The Pont des Arts was an old footbridge over the Seine between the upscale end of the Latin Quarter and the Louvre; wooden planking on a metal framework, the only bridge over the river that was pedestrian only.

It commanded a magisterial view of the Louvre, the stone-bound prow of the Ile de la Cité, the tropical gardens of the Tuileries, the Eiffel Tower beyond, and it had therefore been turned into a linear sidewalk café with tiny tables along both railings, the better to milk the considerable tourist traffic.

So it was crowded and noisy, ideal for secure conversation, and Posner had already taken a table and ordered two frosty mint juleps by the time Monique had arrived.

Though yesterday’s humidity was in the process of being burned off by the sun—or an orbital mirror adjustment—it was still turning
into a scorcher of a day and there was no room on the narrow bridge for table umbrellas.

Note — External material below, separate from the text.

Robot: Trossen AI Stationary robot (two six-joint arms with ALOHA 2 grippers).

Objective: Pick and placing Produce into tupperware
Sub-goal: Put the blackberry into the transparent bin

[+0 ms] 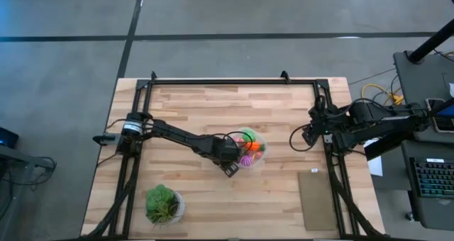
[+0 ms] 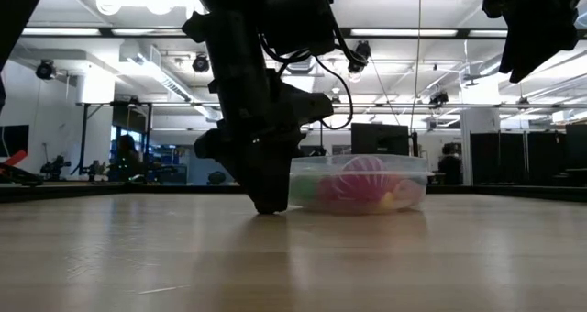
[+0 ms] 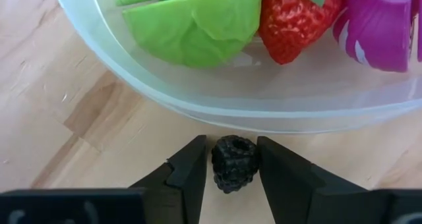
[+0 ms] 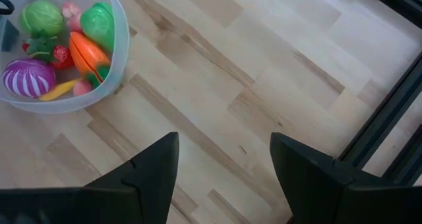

Nevertheless, to judge by his demeanor, something more than the heat and the fact that he had gone through half of his drink already was causing Posner to sweat profusely.

“It makes no sense, Monique,” were his first words to her as she sat down.

“Life, the universe, and everything?”

“That too, I’m beginning to believe,” Posner said morosely.

Monique took a sip of her julep. The sun was nowhere near its zenith and she too was starting to sweat.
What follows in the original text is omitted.